芹澤信雄・直伝!フェードボールは腰の回転で打つ!

伝家の宝刀フェードボールのルーツ

深堀圭一郎(以下:深堀):なぜフェースを被せてフェードを打つようになったのですか。

芹澤信雄(以下:芹澤):僕自身のレッスンというよりも、たまたま大先輩である金井清一さんと一緒にラウンドしたときに、アゲインストの時にすごく低いフェードを打ったんです。

「あれはどうやって打つのですか?」と聞いた時に、ラウンドが終わった後に練習場で、「こういう感じなんだ」って言われて、それができるようになったら風に強くなりました。

深堀:金井清一さんが打っていたのを広めたんですね。芹澤さんが教わったものをどうやって直して広めていったのか、教えてくれますか。

フェードボールは腰の回転で打つ!

芹澤:7番アイアンだったんだけど、キャビティでソールが厚いからフェースを閉じたらそのまま左に行きやすいです。当時はマッスルバックでペラペラだったので、金井さんはこのように体を左に回して行きます。

芹澤:僕が同じようにやったら引っかかったんだけど、なんで違うんだろうといったら、「フェースを閉じながらもっと腰を切ってこい」と。腰を切るとフェースがスクエアになります。

芹澤:そうするとクラブがフォローの時に立つようになります。抑えようとするとクラブが左になりやすいです。これを金井さんが軽くやってくれたんです。そして、「ティアップして練習しろ」と言われました。

芹澤:ティーアップしたのを水平で体が起きないように、最初は引っかかってもいいけどフェースを閉じながら、それを腰の回転でフェードを打ちます。僕もこれをとことんやっていたら翌年シードでした。

この打ち方ができたら風にも強いし、風の時が好きになりました。金井清一さんに静岡オープンで教えてもらったことを1年間やっていたら翌年よかったんだよね。
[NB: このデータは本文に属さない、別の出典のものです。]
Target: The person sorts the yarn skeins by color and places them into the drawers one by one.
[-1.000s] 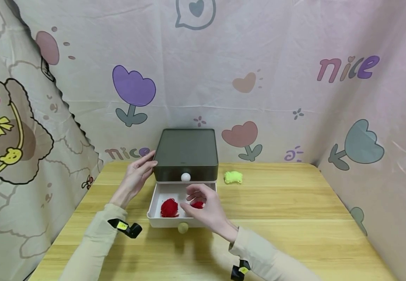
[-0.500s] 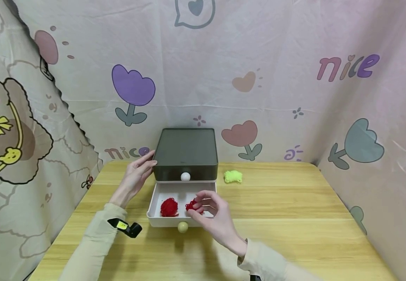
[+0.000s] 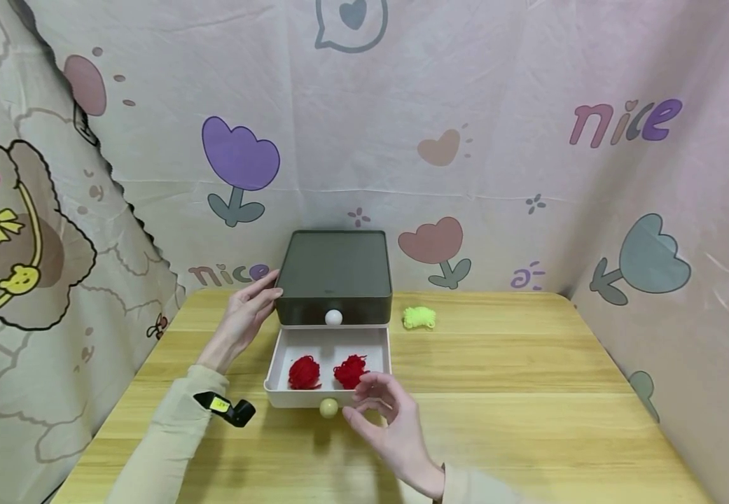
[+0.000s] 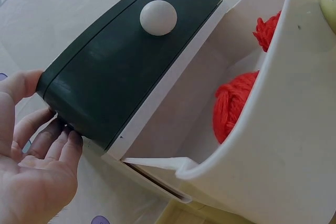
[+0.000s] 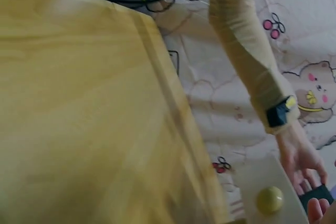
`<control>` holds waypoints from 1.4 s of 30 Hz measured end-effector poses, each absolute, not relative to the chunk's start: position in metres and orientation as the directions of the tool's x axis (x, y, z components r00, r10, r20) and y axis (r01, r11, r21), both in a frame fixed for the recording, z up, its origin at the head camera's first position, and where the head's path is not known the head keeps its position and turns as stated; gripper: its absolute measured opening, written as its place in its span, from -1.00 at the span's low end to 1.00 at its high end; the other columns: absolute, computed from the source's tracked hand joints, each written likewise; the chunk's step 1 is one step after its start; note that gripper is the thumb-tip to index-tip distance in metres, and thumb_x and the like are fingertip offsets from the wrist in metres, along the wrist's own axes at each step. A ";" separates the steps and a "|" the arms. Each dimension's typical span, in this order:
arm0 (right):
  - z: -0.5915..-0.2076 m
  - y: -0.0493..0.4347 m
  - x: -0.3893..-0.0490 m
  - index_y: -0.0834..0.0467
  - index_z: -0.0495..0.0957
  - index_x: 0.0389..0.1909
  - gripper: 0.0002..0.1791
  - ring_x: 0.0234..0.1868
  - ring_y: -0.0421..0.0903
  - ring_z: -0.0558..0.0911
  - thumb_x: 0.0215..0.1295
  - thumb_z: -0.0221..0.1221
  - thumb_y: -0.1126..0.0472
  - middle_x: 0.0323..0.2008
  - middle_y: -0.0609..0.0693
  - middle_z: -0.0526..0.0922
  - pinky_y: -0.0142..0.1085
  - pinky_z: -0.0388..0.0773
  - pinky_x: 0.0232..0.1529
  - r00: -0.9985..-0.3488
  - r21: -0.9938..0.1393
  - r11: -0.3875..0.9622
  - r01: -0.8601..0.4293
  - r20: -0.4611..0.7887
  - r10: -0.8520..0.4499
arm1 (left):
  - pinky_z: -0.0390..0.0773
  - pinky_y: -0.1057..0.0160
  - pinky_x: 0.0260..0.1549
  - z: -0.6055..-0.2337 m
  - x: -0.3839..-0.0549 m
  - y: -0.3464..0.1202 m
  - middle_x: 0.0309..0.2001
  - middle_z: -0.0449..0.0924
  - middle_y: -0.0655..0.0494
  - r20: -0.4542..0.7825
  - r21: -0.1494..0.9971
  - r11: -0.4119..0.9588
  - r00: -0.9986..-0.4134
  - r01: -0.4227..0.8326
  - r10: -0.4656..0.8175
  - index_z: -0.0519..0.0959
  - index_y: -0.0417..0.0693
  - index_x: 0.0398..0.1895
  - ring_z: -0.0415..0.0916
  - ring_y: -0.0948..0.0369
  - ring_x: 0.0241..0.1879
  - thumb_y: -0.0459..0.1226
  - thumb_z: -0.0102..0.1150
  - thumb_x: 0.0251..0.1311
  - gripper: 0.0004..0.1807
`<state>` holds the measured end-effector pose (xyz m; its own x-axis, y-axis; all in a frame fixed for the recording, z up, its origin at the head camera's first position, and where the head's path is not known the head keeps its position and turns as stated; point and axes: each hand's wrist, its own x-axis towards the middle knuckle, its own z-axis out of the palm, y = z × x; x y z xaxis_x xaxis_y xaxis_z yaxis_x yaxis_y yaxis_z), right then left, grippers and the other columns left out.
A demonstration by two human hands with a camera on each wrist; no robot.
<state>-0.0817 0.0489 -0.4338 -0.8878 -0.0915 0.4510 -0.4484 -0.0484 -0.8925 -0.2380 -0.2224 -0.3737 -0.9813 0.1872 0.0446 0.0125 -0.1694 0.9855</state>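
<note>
A small dark green and white drawer unit stands at the back of the table, its lower white drawer pulled out. Inside the drawer lie a red yarn ball on the left and a second red yarn bundle on the right. My left hand rests against the unit's left side, thumb near the front corner and fingers along the wall. My right hand hovers by the drawer's front right corner, right of its yellowish knob, fingers loosely bent with nothing between them.
A bundle of neon yellow yarn lies right of the unit on the wooden table. The closed upper drawer has a white knob. Printed cloth hangs behind and at both sides.
My right hand has drawn back from inside the drawer toward me and slightly right, uncovering the right red yarn bundle. My left hand stays where it was.
</note>
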 end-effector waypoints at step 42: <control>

深堀:よく「腰を切れ」と言うじゃないですか。切るポイントは左の腰ですか。

芹澤:そうですね。バックスイングを上げて、ダウンスイングで腰が左にスライドする動きはダメです。藤田もそうなんだけどドローヒッターや飛ばないからってヘッドを一度垂らしてしまいます。高いドローを打たないと飛ばないというイメージがあるからです。

逆に、左腰より右腰の方が高いくらいの気持ちで、その後クラブを立てていくようにします。

深堀:完全にダウンスイングが藤田になっていましたよ。

芹澤:この感覚をティアップして、とことん練習するとできるようになるんだけど、今のクラブとボールの構造上難しいところもあります。